- What is expected: Transcribe all data verbatim. Skip the pictures.

- Provided material:
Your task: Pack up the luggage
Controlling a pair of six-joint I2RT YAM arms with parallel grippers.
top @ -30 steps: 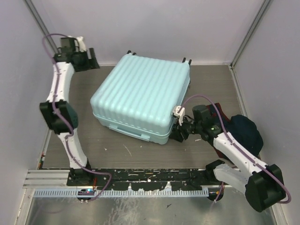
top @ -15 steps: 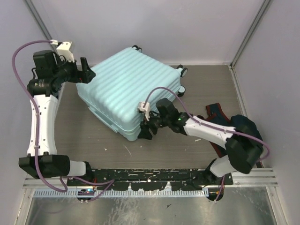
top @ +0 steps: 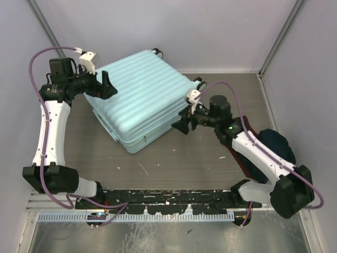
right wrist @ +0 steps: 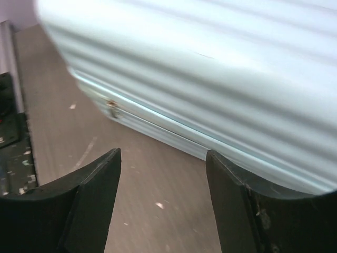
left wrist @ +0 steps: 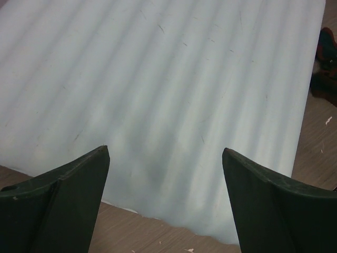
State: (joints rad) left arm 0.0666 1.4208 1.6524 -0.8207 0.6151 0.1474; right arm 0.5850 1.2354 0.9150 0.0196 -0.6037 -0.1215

- Expected output:
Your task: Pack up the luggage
Controlling a pair of six-joint I2RT YAM arms with parallel grippers.
top @ -30 steps: 
top @ -15 steps: 
top @ +0 steps: 
right wrist @ +0 steps: 
left wrist @ +0 steps: 
State: (joints rad) left arm 0.0666 1.4208 1.6524 -0.8207 0.6151 0.1474; right arm 0.5850 1.2354 0.9150 0.0196 -0.6037 -0.1215

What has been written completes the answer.